Stacked Galvanized Metal Bars



Hot-dip galvanizing is the process of coating iron, steel, or aluminum structures with a zinc layer, protecting the base metal from weather damage and providing protection against corrosion. Galvanized steel is widely used in applications where rust resistance is required. The metal is coated in zinc by first passing the metal through a molten bath of zinc at a temperature of around 860° F (460° C). Once the metal is exposed to the atmosphere, the pure zinc (Zn) reacts with oxygen (O2) to form zinc oxide (ZnO). Zinc oxide then reacts with carbon dioxide (CO2) to form zinc carbonate (ZnCO3). This produces a dull grey, strong material that stops further corrosion, and protects the steel from the elements. Galvanized steel can be identified by the crystallization pattern on the surface, often referred to as a “spangle”.


Due to the strength of the metallurgical bond, along with its ability to withstand very aggressive handling, galvanized coatings continue to be unmatched to date.

The metal is first cleaned, and then the zinc is adhered to the steel using heat as a catalyst. Zinc, unlike other surface coatings, will form a metallurgic bond to the steel, outperforming any other mechanically bonded coating system on the market. Once coated, the zinc will corrode preferentially to the steel using what is called “cathodic” or “galvanic protection”, so that over time, if a scratch appears on the surface, the zinc will react to the elements before the steel will be affected. Bare metal up to one-quarter inch will also be protected by the bonded zinc immediately adjacent to the bare area.



Caustic Cleaning

Similar to hot soap, the alkaline mixture dissolves and removes grease and some paints commonly used in the rolling and fabrication process.


Acid Cleaning

Sulfuric acid is used to remove any rust, mill scale, or any other metallic impurity. Once completed, this process leaves the steel chemically clean and ready to allow the galvanizing reaction to take place. Three 7800-imperial gallon acid pickle tanks provide adequate pickling capacity to meet our customers’ requirements.

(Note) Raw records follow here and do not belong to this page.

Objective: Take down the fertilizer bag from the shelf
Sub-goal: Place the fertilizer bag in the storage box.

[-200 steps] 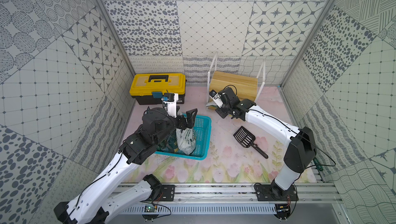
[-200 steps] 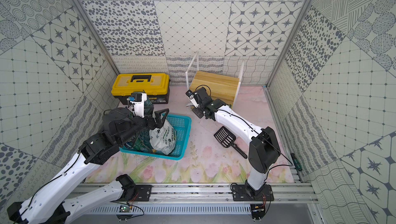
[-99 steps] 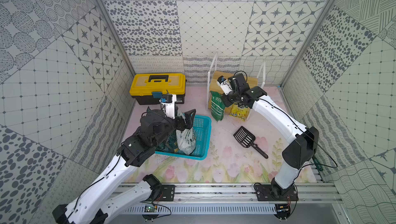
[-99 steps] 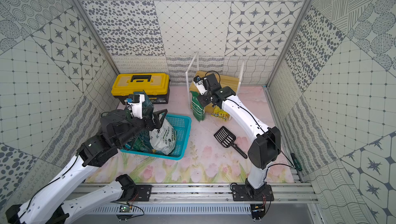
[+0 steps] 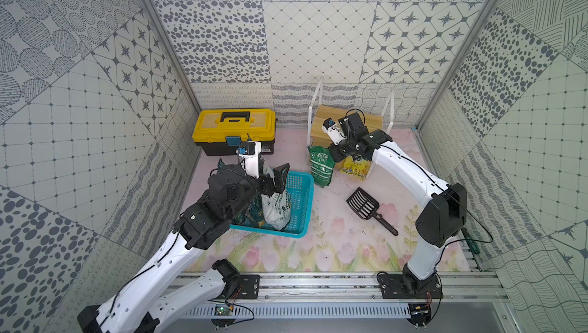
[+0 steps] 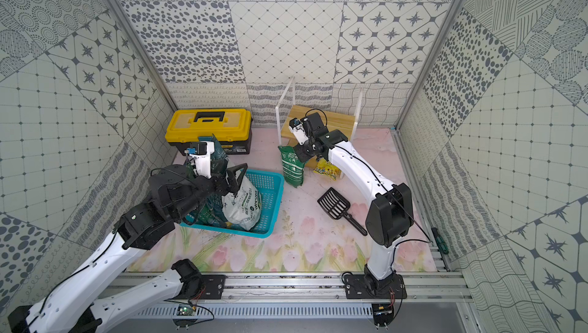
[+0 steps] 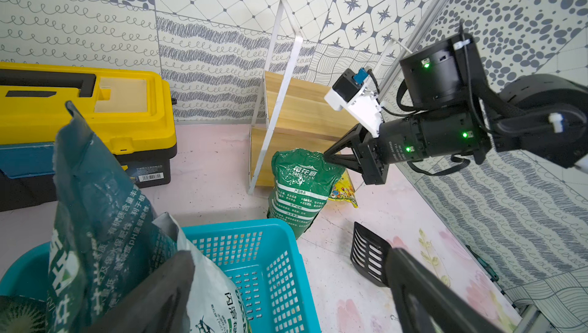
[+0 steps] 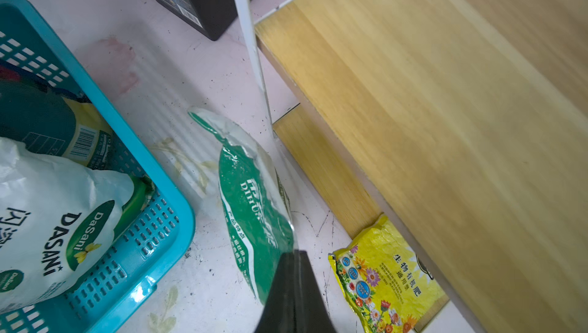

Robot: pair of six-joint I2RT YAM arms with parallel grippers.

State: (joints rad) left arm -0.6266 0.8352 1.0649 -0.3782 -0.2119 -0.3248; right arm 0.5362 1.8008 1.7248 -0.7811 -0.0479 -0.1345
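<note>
Right fingers [image 8: 292, 296]: closed, pinching the top edge of the green bag [image 5: 321, 169].

Green bag: off the shelf [image 7: 296, 105], upright, just in front of the shelf's white side frame, between shelf and basket [image 5: 300, 194]. Whether its base rests on the desk [image 5: 334, 229] cannot be told.

Left fingers [image 7: 423, 287]: spread wide, holding nothing, above the basket.

Basket: contains a white bag [image 6: 243, 204] and a dark bag [image 7: 95, 188].

Yellow packet [image 8: 381, 277]: lies at the front edge of the shelf's lower board, near the green bag.
</note>
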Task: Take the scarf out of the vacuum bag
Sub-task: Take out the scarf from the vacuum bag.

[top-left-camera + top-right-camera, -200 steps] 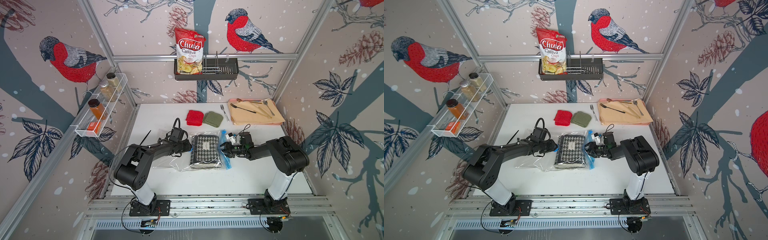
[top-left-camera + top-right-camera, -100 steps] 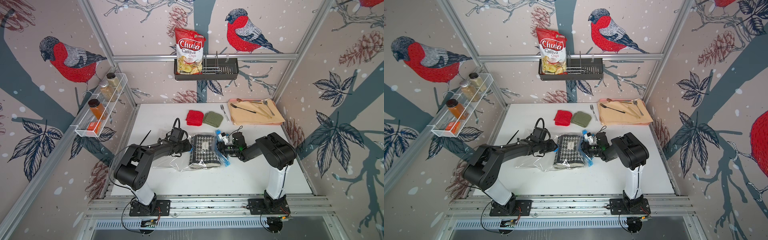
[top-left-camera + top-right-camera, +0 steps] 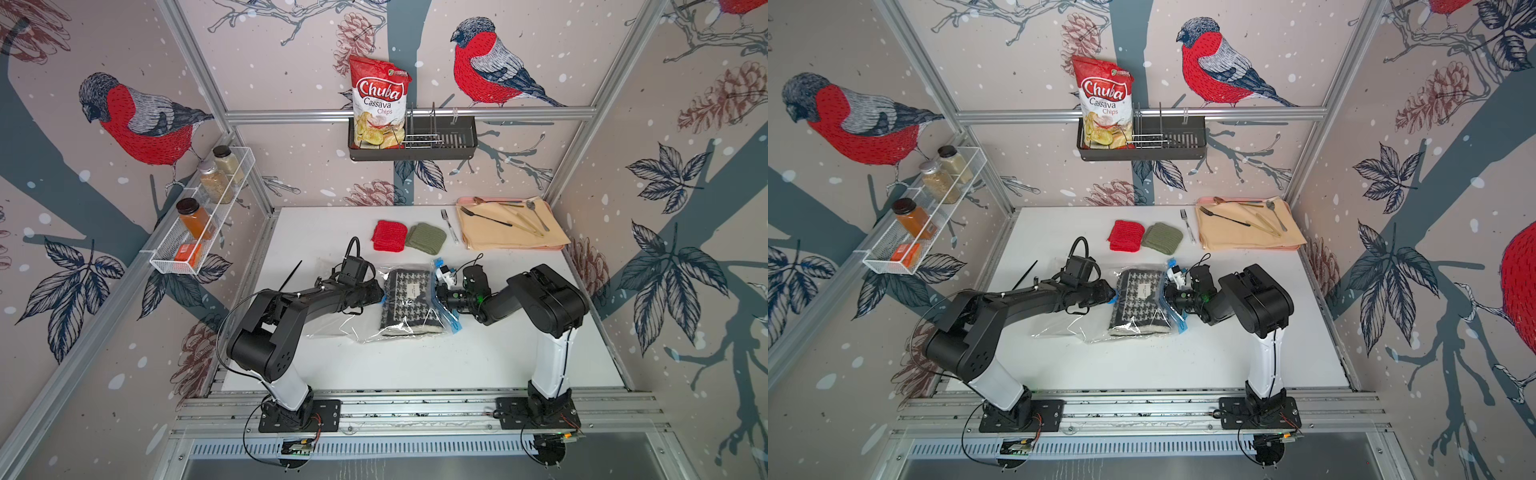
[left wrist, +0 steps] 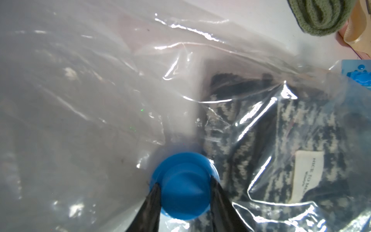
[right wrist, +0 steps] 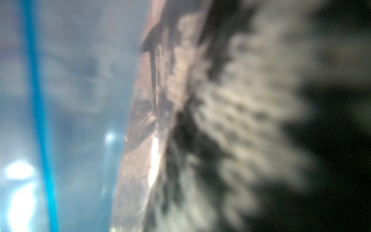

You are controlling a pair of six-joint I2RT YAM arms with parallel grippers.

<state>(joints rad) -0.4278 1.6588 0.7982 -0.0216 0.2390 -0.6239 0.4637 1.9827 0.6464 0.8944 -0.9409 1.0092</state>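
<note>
The scarf (image 3: 409, 301) (image 3: 1140, 301), black-and-white houndstooth with a white label, lies flat inside the clear vacuum bag (image 3: 332, 328) (image 3: 1059, 328) at mid-table. The bag's light-blue zip strip (image 3: 451, 322) runs along its right edge. My left gripper (image 4: 184, 180) is shut on the bag's round blue valve cap (image 4: 183, 190), just left of the scarf (image 4: 281, 140); both top views show this gripper (image 3: 381, 296) (image 3: 1113, 296) there. My right gripper (image 3: 438, 295) (image 3: 1165, 293) reaches in at the zip edge against the scarf's right side. Its wrist view holds only blurred scarf weave (image 5: 241, 120) and blue strip; its fingers are hidden.
A red knit piece (image 3: 388, 236) and an olive knit piece (image 3: 426, 237) lie behind the bag, with a fork (image 3: 449, 224) beside them. A beige cloth (image 3: 511, 237) with cutlery sits at the back right. A small white-and-blue clip (image 3: 444, 272) lies by the zip strip's far end.
My right arm has pushed leftward to the bag's zip edge and up against the scarf. The left gripper has stayed on the valve cap.
</note>
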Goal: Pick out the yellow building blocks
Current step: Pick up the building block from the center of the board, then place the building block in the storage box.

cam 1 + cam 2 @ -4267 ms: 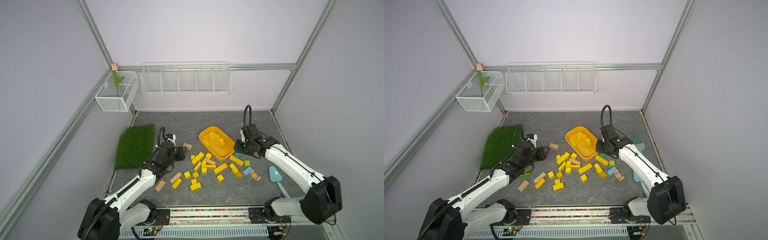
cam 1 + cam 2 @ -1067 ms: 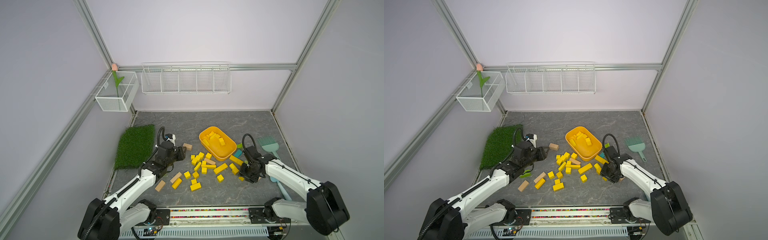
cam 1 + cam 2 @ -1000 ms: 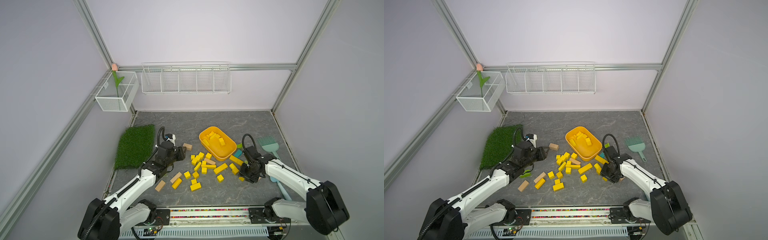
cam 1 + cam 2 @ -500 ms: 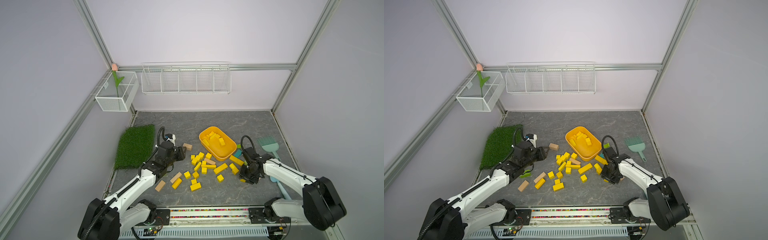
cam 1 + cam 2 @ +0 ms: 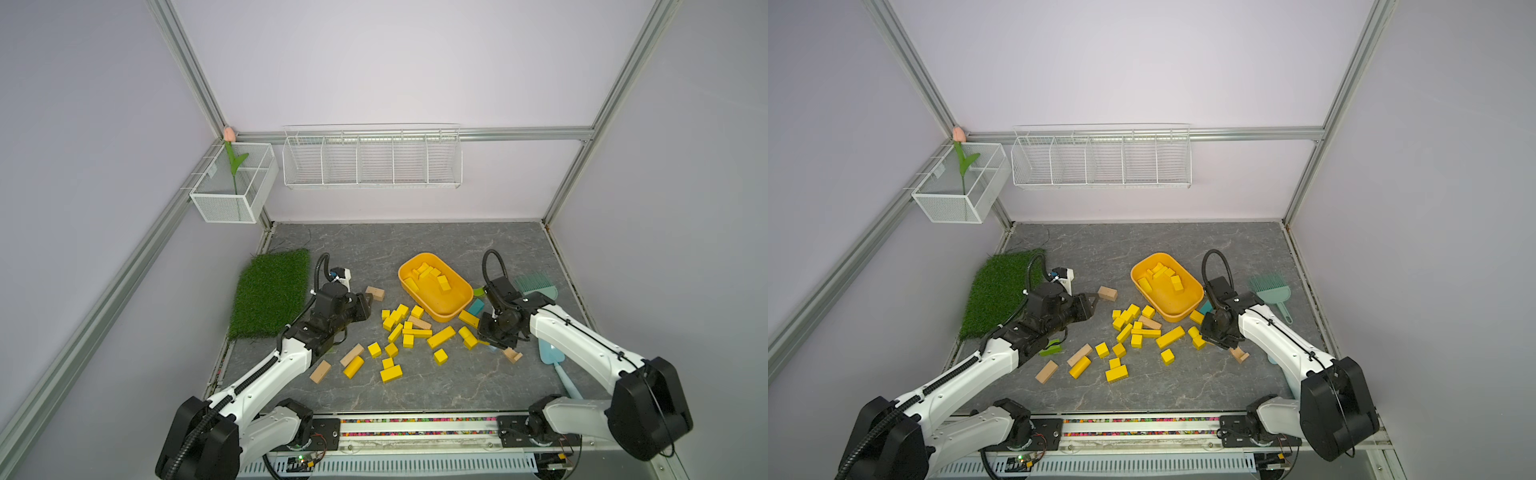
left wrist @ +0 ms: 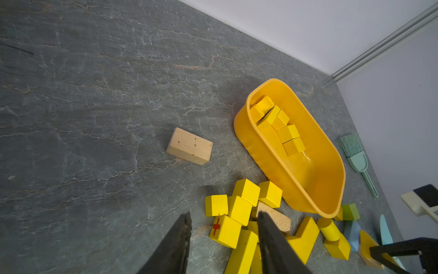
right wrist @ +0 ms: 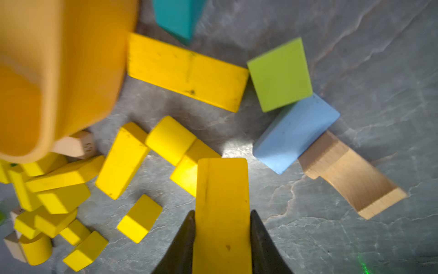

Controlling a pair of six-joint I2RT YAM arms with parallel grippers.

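Note:
Loose yellow building blocks (image 5: 409,336) lie scattered on the grey floor in front of a yellow-orange tub (image 5: 457,305), and several more (image 5: 432,276) lie inside it. In the right wrist view my right gripper (image 7: 222,214) is shut on a long yellow bar (image 7: 222,185), one finger on each long side. In both top views this gripper (image 5: 490,338) is low over the right end of the pile and hides the bar. My left gripper (image 6: 224,214) is open and holds nothing, just short of a cluster of yellow cubes (image 6: 239,204). It hovers at the pile's left (image 5: 365,301).
Plain tan blocks (image 5: 375,292) (image 5: 320,371) lie among the yellow ones. A green cube (image 7: 279,73), a blue block (image 7: 296,132), a teal block (image 7: 177,16) and a tan arch (image 7: 350,175) sit by my right gripper. Also here are a grass mat (image 5: 270,291), a teal brush (image 5: 536,284) and a blue scoop (image 5: 552,357).
My right gripper has closed on the long yellow bar and shifted slightly towards the pile. The left arm has stayed still.

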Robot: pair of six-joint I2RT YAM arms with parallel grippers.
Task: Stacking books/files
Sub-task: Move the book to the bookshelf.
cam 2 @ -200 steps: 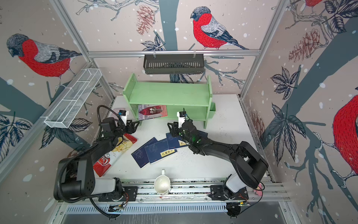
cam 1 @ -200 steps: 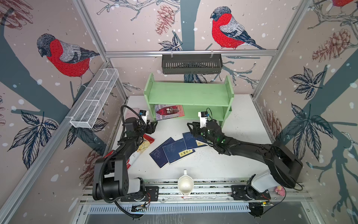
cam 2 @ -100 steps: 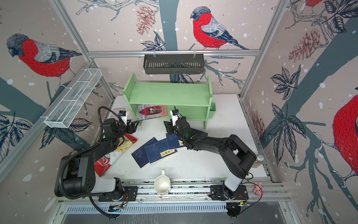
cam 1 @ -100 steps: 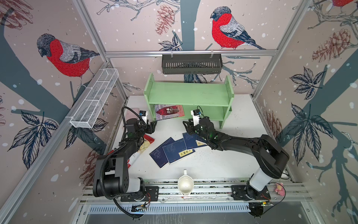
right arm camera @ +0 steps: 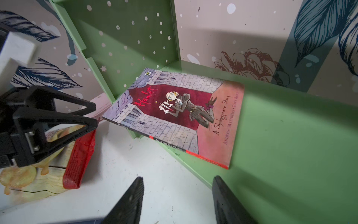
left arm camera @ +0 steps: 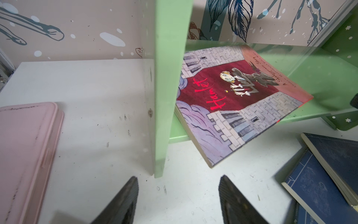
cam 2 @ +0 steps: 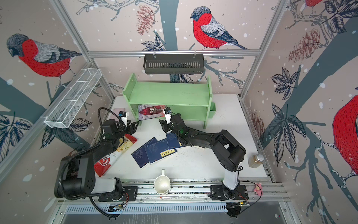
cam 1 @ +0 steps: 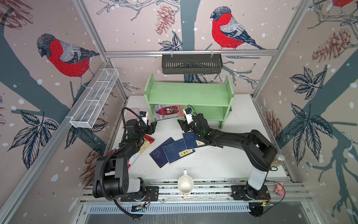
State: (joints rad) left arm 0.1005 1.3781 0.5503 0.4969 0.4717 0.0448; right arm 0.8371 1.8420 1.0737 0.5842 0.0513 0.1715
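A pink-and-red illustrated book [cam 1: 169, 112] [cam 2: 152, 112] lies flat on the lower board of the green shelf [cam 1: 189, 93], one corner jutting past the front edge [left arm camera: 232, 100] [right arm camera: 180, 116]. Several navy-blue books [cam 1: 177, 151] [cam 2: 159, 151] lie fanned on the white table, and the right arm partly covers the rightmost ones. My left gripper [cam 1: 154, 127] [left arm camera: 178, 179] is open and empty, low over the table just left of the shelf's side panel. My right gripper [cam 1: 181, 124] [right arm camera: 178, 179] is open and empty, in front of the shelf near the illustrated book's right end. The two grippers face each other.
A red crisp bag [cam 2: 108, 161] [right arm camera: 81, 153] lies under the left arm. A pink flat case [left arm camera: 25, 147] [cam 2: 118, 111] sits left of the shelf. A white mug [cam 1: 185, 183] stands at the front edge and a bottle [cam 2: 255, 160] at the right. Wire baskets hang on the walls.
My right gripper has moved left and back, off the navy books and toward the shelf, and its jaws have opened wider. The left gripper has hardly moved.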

The final step in steel preparation, fluxing, safeguards the steel against premature oxidization, which would otherwise allow rust formation and other surface contamination. This contamination, if allowed to occur, would greatly impede or even halt the galvanizing reaction.



Lowering the material into liquid zinc will cause the steel to rise in temperature, matching that of the zinc bath. This temperature, sufficient enough to act as a catalyst, initiates the galvanizing reaction. Once complete, the material is slowly withdrawn from the zinc kettle, allowing the excess zinc to drain, leaving a properly galvanized product. At Red River Galvanizing Inc., four overhead cranes, all with 26 feet of working height and 10 tons lifting capacity, provide ample flexibility to produce a superior galvanized product.



Once galvanized, the material may be quenched in water to reduce its temperature and to allow safe handling. The material may also be immersed in a chromate solution effective in reducing the formation of zinc oxide, or what is commonly referred to as white rust or wet storage stain.



Once galvanized, all material is inspected using both visual inspection and electromagnetic induction testing to ensure conformance with the specifications CSA G164-1981M and ASTM A123.


CSA G164-1981MHot Dip Galvanizing of Irregularly Shaped Articles.
ASTM A123Zinc (Hot Galvanized) Coatings on Products Fabricated from Rolled, Pressed, and Forged Steel Shapes, Plates, Bars and Strip
ASTM A143Safeguarding Against Embrittlement of Hot Dip Galvanized Structural Steel Products and Procedure for Detecting Embrittlement
ASTM A153Zinc Coating (Hot Dip) on Iron and Steel Hardware
ASTM A767Zinc Coated (Galvanized) bars for concrete reinforcement
ASTM A780Repair of Damaged Hot Dip Galvanizing Coatings


Hot-dip galvanized steel is coated with zinc, which is metallurgically bonded to the steel. Removal of the zinc coating can only be accomplished through substantial force. Unlike paint, zinc will not allow the environment to “creep” under the coating, causing premature coating failure. Zinc bonds perpendicular to the steel surface, causing an even layer throughout – even over sharp corners. In contrast, paint tends to recede from sharper areas, effectively reducing the coating value in these regions.